The spell lists go up to 7th level for clerics and to 9th level for magic-users. There are a couple of brand new spells, but most are right out of A/D&D. Wait. That’s not right. Many of these spells are more evocatively described than in any other version of A/D&D. Some examples:
Conjure Elemental: “Spirits from the nether realm despise the natural world and wish to destroy it. This spell tricks one of these spirits through the mystic veil which separates our world from theirs, and forces them to inhabit one of the four classical elements (fire, water, earth or air), animating it into a nigh unstoppable elemental of pure destruction…”
Teleport: “This spell fixes the caster in one absolute point in space, and moves creation so that the caster appears to instantly travel an incredible distance…”
Speak with Dead: “People that were decent, honest, innocent, or at least devout in their religion (not all gods care about morality), will be anxious to answer questions and remain on Earth for as long as possible. They have learned that the afterlife is nothing, simply a void with no effective consciousness and no sensation but for the numbing awareness of passing time. They know that being alive, even inside a rotting corpse for the briefest sliver of time that leaves them in agony as the decay of their physical form leaves every nerve transmitting unrelenting pain, is better than being dead. Cads, scoundrels, and heretics, on the other hand, were pleasantly surprised to not find eternal torture waiting for them in death. Only the vicious and undeserving find this peace in death, and they will be furious about this peace being disturbed…”
You’ll also notice some spells missing from the lists: resurrection, raise dead, wish, and some others. Some other spells have been limited (such as continual light lasting for one day rather than for ever). This all has the effect of stopping the inevitable questions before they start: “Why doesn’t an enterprising 3rd-level magic-user cast continual light spells on small river stones and make a fortune selling them to the city fathers to light the entire city?” or “Why don’t the kings have cadres of clerics keeping them forever young, and raising them from the dead when an accident occurs? Why aren’t all royalty centuries or millennia old and perpetually youthful?” Etc.
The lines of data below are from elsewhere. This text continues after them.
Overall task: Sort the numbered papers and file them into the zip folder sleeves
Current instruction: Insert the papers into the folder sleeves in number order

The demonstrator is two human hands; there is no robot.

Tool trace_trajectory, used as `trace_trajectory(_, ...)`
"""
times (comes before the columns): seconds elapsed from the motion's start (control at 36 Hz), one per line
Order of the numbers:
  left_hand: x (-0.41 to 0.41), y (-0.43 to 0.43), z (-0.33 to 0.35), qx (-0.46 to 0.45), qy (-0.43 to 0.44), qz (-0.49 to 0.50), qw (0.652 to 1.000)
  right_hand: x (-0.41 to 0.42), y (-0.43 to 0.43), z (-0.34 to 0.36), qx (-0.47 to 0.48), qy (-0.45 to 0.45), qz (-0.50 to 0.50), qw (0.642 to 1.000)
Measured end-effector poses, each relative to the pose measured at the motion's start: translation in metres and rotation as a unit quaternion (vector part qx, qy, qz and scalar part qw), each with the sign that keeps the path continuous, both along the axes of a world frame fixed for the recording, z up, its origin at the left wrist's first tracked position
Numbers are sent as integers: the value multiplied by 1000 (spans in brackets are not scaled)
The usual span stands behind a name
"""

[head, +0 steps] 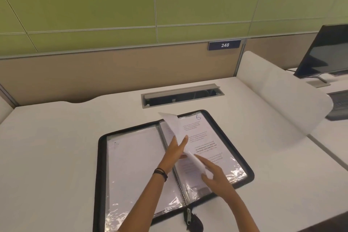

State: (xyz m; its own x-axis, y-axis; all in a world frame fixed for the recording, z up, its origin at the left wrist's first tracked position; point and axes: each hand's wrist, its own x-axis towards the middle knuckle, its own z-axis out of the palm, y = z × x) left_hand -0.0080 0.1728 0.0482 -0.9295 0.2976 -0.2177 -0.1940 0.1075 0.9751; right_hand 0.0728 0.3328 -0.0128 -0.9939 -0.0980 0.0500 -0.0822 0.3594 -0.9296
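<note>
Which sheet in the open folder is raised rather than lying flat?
The middle sheet, held up at the centre by the left hand; the left page and the right page, marked 6, lie flat.

Black-edged zip folder (250, 173), white papers (175, 126), white desk (56, 137), green wall panels (94, 2)

A bare left forearm (143, 201) and a bare right forearm (239, 207), seen from above, one banded in black at the wrist.
Both forearms are shown uncovered from the lower edge of the view, where they are cut off, up to the left hand (176, 151) and the right hand (214, 174), which are also uncovered. The left wrist is ringed by several thin black wristbands (160, 173), worn close together in a narrow stack just behind the hand; their material cannot be made out.
</note>
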Motion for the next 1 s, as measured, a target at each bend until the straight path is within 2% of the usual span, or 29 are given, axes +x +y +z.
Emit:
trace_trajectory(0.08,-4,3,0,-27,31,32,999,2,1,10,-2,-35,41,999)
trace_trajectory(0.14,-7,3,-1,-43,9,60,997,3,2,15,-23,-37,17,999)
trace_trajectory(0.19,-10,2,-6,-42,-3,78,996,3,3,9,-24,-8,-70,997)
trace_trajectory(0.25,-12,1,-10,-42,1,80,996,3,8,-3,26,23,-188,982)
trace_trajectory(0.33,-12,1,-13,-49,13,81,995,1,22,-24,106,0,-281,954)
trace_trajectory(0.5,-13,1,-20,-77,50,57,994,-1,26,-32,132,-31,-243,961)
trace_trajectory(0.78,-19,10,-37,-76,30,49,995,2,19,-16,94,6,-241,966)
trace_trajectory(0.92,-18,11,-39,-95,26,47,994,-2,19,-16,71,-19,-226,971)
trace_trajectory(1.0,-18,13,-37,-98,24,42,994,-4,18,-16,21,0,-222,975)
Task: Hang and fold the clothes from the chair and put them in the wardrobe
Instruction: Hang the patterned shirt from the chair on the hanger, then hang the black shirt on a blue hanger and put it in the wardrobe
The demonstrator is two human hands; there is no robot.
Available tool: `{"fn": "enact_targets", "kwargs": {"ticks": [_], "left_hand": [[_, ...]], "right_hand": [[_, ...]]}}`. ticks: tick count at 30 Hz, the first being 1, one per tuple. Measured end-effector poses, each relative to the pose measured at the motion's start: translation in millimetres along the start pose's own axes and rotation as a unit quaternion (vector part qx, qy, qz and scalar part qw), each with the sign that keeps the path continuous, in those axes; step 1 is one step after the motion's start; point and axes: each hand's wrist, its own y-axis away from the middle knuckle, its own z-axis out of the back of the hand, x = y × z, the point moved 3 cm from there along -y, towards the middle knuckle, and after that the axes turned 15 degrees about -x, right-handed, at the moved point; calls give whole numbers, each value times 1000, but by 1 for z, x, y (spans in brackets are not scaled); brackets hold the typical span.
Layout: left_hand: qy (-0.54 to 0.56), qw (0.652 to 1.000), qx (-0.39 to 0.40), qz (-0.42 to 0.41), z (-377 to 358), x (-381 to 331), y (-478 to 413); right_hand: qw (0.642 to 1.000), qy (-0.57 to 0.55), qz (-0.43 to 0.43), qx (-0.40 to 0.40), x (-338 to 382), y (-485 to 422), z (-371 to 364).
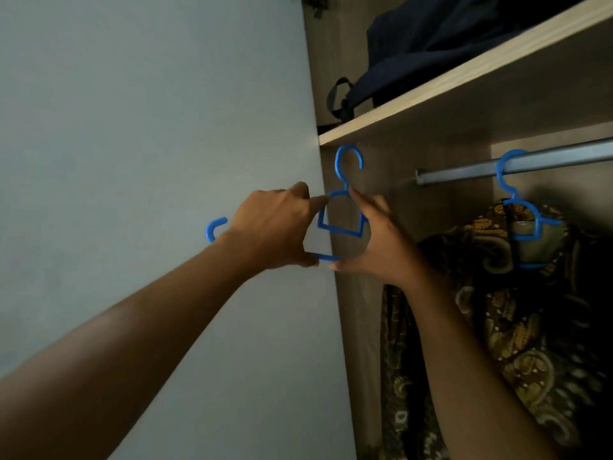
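Observation:
A bare blue plastic hanger [341,207] is held up in front of the open wardrobe, hook upward, just below the wooden shelf [464,78]. My left hand [275,227] grips its left side and my right hand [374,237] grips its right side. A blue hook end [214,229] sticks out behind my left wrist; I cannot tell whether it belongs to a second hanger. On the metal rail [530,162] hangs another blue hanger [520,207] carrying a brown-and-gold patterned garment [517,327].
The wardrobe door's pale inner face [149,161] fills the left half of the view. Dark blue fabric with a black strap [431,38] lies on the top shelf. The rail's left part is bare.

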Motion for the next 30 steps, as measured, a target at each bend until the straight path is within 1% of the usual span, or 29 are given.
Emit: {"fn": "enact_targets", "kwargs": {"ticks": [5,8,11,14,16,18,21,25,30], "left_hand": [[10,999,28,44,66,42,82],[1,995,50,92,111,77,153],[-21,987,67,142,161,113,229],[-40,978,68,192,213,147,299],[-66,969,67,227,246,169,346],[-83,959,68,261,268,183,381],[-112,937,95,316,307,209,441],[-150,920,112,343,338,233,505],[-171,898,150,376,335,265,586]], "right_hand": [[998,-22,32,48,85,47,-1],[995,-42,59,64,158,81,-17],[989,-64,103,84,239,110,-37],[978,-86,174,82,321,132,-56],[967,-106,209,95,376,148,-70],[959,-126,230,111,412,159,-84],[939,-148,275,147,471,185,-114],[917,-194,301,174,533,222,-159],[895,-230,332,188,589,266,-232]]}}
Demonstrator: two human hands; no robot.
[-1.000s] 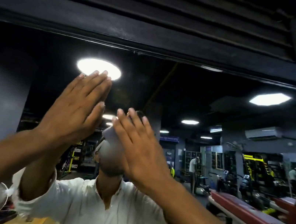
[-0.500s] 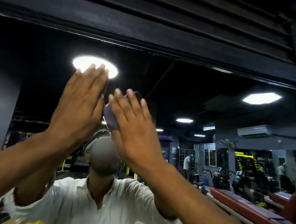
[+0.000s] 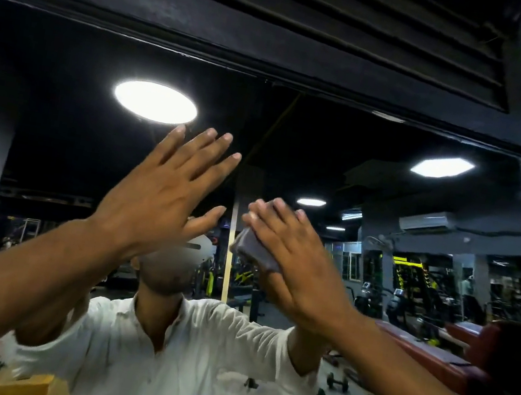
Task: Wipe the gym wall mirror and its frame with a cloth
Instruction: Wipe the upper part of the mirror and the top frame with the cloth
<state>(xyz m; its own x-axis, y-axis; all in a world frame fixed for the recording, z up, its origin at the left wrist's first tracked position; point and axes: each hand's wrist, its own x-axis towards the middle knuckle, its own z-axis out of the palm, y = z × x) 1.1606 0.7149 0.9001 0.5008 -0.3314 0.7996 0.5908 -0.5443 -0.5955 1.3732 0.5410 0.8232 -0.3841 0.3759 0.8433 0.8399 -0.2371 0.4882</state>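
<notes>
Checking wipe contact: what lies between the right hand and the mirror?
A folded grey cloth, pressed to the mirror under the flat-fingered right hand; head view shows it.

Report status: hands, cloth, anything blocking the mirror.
Left hand open, fingers spread, raised at the mirror. Right hand flat, pressing grey cloth to it, below the top frame. Nothing seen in the way.

Premises: commercial gym. The wall mirror [image 3: 328, 146] reflects a red padded bench [image 3: 426, 346], a dumbbell [image 3: 338, 382] on the floor, yellow-and-black exercise machines [image 3: 417, 276] and round ceiling lights [image 3: 155, 102].
</notes>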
And that’s pretty much the end of this review. What can I say? The LotFP game is fantastic. Anyone could probably find little things to nitpick, but the same can be said for anything ever published for D&D. The LotFP game remains thoroughly D&D while giving you a whole new flavor of D&D. You probably already own your favorite version of Gary’s A/D&D. Now you can own James Raggi’s version of D&D. I’d hate to do without either of them. Get this game. If you have the money, spring for the full ride. If you don’t have the money, click those free downloads. Either way, you won’t be sorry.